PROMPT:
Reproduce the first line of the entries that follow and each later line, word for word, ending with the one containing "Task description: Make".

Stored items from a collection:
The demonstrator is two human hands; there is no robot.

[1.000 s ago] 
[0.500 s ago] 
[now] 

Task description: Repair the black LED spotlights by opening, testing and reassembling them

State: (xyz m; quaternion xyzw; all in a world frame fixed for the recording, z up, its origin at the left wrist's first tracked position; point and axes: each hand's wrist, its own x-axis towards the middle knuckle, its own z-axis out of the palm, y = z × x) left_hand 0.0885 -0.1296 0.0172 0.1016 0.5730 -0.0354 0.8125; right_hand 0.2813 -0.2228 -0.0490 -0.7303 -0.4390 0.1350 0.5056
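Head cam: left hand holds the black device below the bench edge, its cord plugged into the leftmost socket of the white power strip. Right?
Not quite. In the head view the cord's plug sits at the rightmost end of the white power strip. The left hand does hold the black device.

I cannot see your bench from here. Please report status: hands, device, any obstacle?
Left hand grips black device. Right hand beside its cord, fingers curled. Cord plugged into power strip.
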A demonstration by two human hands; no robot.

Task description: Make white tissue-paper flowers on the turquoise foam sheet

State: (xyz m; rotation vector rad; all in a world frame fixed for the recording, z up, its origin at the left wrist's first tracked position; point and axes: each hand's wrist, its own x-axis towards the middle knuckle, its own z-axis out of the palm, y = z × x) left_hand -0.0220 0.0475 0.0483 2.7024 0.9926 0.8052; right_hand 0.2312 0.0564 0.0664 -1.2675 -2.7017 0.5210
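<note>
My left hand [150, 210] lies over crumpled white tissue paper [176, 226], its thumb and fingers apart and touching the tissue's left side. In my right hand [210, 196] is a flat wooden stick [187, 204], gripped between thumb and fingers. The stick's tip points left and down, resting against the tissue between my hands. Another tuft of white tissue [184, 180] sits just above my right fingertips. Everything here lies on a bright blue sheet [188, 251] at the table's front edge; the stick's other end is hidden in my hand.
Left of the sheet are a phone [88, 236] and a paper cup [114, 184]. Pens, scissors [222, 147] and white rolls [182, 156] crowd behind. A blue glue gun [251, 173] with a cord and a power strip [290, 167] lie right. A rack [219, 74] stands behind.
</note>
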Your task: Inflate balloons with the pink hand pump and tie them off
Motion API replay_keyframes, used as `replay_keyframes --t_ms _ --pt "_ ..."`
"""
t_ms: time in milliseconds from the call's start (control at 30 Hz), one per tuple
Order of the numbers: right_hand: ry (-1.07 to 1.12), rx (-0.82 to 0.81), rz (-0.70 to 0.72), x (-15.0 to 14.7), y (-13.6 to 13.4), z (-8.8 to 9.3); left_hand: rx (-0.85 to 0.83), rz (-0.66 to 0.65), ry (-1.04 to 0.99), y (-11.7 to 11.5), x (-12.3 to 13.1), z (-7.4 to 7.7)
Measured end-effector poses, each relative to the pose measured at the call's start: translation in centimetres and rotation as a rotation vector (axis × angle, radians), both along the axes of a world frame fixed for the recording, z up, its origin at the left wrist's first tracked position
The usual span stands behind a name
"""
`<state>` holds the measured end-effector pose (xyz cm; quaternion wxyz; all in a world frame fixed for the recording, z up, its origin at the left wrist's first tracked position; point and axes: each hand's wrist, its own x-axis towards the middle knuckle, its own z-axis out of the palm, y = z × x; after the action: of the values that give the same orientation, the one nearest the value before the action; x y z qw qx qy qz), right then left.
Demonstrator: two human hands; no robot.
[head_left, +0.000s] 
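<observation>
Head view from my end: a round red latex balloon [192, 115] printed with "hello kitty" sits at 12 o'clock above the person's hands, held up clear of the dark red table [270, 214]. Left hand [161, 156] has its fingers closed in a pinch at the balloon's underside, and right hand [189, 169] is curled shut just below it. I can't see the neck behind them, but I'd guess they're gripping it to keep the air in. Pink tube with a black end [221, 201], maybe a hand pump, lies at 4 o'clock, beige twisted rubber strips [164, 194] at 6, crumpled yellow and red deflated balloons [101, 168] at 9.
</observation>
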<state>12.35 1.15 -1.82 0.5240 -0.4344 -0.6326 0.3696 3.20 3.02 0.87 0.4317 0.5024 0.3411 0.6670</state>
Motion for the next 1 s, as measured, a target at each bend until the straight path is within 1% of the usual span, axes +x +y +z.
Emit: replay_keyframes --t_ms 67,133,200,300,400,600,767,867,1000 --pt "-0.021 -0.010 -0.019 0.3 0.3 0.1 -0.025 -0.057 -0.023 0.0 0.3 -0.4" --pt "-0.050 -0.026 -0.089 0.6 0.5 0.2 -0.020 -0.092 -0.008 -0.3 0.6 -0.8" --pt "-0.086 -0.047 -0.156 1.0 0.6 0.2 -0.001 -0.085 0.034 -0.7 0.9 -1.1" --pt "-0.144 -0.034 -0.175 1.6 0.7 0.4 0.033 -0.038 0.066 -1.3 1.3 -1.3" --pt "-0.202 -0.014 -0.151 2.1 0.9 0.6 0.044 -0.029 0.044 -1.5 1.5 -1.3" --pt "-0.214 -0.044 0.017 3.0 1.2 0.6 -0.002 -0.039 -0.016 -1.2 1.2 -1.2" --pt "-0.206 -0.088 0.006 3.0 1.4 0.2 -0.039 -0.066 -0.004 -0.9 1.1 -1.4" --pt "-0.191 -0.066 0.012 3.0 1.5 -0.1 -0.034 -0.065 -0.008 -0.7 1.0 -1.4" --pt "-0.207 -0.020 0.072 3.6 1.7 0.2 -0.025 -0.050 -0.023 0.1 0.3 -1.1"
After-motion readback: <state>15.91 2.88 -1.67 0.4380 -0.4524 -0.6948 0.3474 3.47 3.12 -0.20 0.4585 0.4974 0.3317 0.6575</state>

ANSWER FOR THE TASK:
The demonstrator is two human hands; there is no robot.

[1.000 s ago] 
[0.500 s ago] 
[now] 

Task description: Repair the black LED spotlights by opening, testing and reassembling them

State: (xyz m; quaternion xyzw; all in a world frame fixed for the recording, z up, its origin at the left wrist's first tracked position; point and axes: each hand's wrist, its own x-axis towards the middle knuckle, its own z-axis out of the palm, y = z × x) left_hand 0.0885 -0.1296 0.0172 0.1016 0.5730 -0.0354 0.8125; right_hand 0.2813 -0.2228 -0.0490 -0.7303 -0.4390 0.1350 0.5056
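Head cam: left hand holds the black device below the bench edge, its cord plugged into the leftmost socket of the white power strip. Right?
Not quite. In the head view the cord's plug sits at the rightmost end of the white power strip. The left hand does hold the black device.

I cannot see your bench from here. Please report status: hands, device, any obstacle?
Left hand grips black device. Right hand beside its cord, fingers curled. Cord plugged into power strip.
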A demonstration by two human hands; no robot.

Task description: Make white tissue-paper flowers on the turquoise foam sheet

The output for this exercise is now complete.